Yingjun Wang

What is he best known for?

The fields of study he is best known for:

• Organic chemistry
• Polymer
• Biochemistry

Yingjun Wang mainly focuses on Biomedical engineering, Tissue engineering, Biocompatibility, PLGA and Scaffold. Yingjun Wang interconnects In vitro and Mesenchymal stem cell in the investigation of issues within Biomedical engineering. The concepts of his Tissue engineering study are interwoven with issues in Porosity, Biomaterial, Viability assay, Bone tissue and Gelatin.

His biological study spans a wide range of topics, including Nanotechnology, Hyaluronic acid, Cornea and Composite number, Composite material.

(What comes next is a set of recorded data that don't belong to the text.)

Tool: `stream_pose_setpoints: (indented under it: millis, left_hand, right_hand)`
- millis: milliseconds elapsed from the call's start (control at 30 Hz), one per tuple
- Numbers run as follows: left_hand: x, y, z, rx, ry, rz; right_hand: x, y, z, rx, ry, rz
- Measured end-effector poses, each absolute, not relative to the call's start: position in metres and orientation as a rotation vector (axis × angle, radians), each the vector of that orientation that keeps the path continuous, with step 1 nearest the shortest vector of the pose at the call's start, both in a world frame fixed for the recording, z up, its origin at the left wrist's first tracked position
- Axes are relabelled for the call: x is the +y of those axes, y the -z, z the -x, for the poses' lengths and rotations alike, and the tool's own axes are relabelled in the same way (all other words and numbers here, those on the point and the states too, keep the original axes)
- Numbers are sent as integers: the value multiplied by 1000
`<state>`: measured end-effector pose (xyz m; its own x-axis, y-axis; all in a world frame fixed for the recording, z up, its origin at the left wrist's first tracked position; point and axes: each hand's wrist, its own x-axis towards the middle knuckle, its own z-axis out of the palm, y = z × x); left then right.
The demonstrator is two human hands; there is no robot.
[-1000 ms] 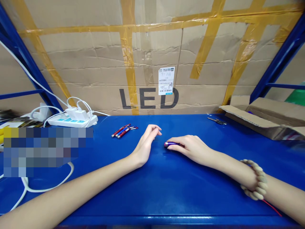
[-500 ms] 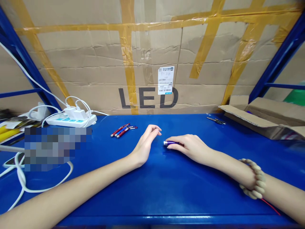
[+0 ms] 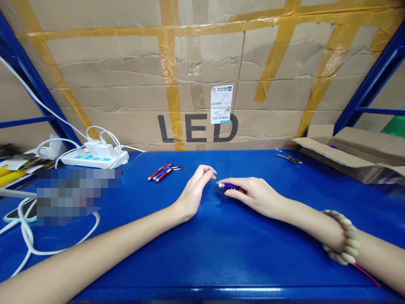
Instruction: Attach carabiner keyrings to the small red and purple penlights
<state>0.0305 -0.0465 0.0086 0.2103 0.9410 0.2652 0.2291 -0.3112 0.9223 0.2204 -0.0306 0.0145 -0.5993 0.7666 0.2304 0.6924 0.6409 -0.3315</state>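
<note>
My right hand (image 3: 257, 196) holds a small purple penlight (image 3: 232, 186) with a silver end, between the thumb and the fingers, just above the blue tabletop (image 3: 209, 253). The silver end faces my left hand and looks bright. My left hand (image 3: 193, 192) rests on its edge on the table, fingers loosely bent and apart, with nothing in it. Left of that hand lie several similar penlights (image 3: 163, 172), red and blue, with small clips at their far ends.
A large taped carton (image 3: 126, 84) stands along the back. Keys (image 3: 289, 159) lie near an open cardboard box (image 3: 335, 156) at the right. On the left are a white power strip (image 3: 95, 160), looping white cables (image 3: 28, 236) and a blurred-out patch.
The penlight in my right hand has tilted, and the thumb has come away from its silver end, showing more of the purple body. My left hand has barely moved.
</note>
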Motion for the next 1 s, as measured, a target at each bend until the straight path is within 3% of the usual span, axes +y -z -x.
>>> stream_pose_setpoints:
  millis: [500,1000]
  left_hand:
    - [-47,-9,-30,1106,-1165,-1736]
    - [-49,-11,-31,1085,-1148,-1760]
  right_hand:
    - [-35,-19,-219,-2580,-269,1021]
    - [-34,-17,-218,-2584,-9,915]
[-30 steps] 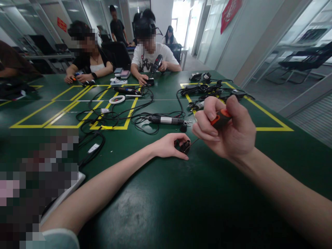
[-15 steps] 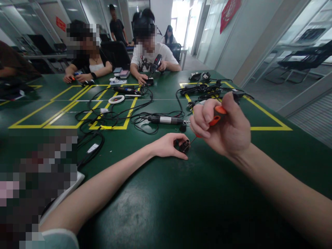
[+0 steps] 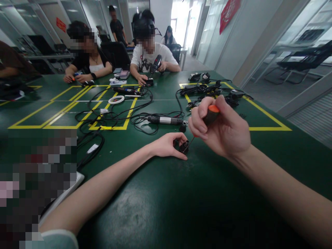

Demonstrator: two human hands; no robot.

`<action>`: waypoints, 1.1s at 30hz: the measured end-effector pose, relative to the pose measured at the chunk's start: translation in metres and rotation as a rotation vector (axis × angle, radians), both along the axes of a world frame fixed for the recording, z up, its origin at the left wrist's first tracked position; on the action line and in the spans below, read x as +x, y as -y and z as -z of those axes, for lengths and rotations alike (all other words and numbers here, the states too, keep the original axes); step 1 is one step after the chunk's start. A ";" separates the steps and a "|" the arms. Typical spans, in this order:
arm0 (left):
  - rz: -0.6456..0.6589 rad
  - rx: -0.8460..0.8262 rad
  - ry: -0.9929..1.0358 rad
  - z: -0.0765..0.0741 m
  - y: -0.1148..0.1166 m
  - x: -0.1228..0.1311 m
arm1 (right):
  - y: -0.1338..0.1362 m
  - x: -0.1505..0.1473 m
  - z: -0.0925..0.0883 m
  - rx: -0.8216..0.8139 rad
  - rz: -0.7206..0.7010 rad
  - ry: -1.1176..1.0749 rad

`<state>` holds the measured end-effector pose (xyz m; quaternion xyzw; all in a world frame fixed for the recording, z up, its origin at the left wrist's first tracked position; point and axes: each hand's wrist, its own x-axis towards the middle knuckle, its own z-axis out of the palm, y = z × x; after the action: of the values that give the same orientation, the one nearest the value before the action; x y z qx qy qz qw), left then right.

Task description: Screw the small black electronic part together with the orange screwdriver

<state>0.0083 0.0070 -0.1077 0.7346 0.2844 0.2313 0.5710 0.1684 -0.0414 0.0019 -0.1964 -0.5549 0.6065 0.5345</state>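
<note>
Left hand (image 3: 168,145) rests on green surface (image 3: 160,204), fingers pinching small black part (image 3: 184,146). Right hand (image 3: 223,129) grips orange-handled screwdriver (image 3: 210,114), shaft angled down into the part. Silver-black electric driver (image 3: 164,120) lies just beyond, among black cables (image 3: 114,116).
</note>
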 end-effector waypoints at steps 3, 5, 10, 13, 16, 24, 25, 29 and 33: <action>0.006 0.008 -0.004 0.000 0.000 0.000 | 0.000 0.001 0.001 -0.013 -0.041 0.002; 0.001 0.005 -0.011 -0.001 0.000 0.000 | -0.001 0.003 0.003 -0.015 -0.049 -0.018; 0.003 0.012 -0.015 -0.002 0.000 0.000 | 0.000 0.002 0.005 0.007 -0.033 -0.030; 0.012 0.025 -0.024 -0.001 -0.001 0.000 | 0.000 -0.001 0.002 -0.004 -0.022 0.006; 0.014 0.032 -0.016 0.000 -0.001 0.000 | -0.001 0.000 0.001 -0.018 -0.045 0.017; 0.015 0.024 -0.022 -0.001 -0.001 0.000 | -0.001 -0.001 0.005 0.049 -0.073 -0.055; 0.011 0.022 -0.024 -0.001 -0.001 0.000 | -0.001 -0.001 0.004 0.046 -0.082 -0.049; 0.008 0.011 -0.021 -0.001 -0.001 0.000 | -0.003 0.002 0.004 0.004 -0.150 -0.027; 0.004 0.025 -0.029 0.000 -0.002 0.000 | -0.003 0.004 0.006 -0.034 -0.164 -0.094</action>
<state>0.0082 0.0085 -0.1076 0.7455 0.2882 0.2228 0.5582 0.1723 -0.0386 -0.0044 -0.1304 -0.5332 0.6661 0.5051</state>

His PLGA research is multidisciplinary, incorporating elements of Compressive strength, Glycolic acid, Drug delivery and Controlled release. While the research belongs to areas of Scaffold, Yingjun Wang spends his time largely on the problem of Matrix, intersecting his research to questions surrounding Genipin.

His most cited work include:

• Genipin-cross-linked collagen/chitosan biomimetic scaffolds for articular cartilage tissue engineering applications (240 citations)
• Hydrothermal synthesis of hydroxyapatite nanopowders using cationic surfactant as a template (184 citations)
• The preparation and characterization of polycaprolactone/graphene oxide biocomposite nanofiber scaffolds and their application for directing cell behaviors (150 citations)

What are the main themes of his work throughout his whole career to date?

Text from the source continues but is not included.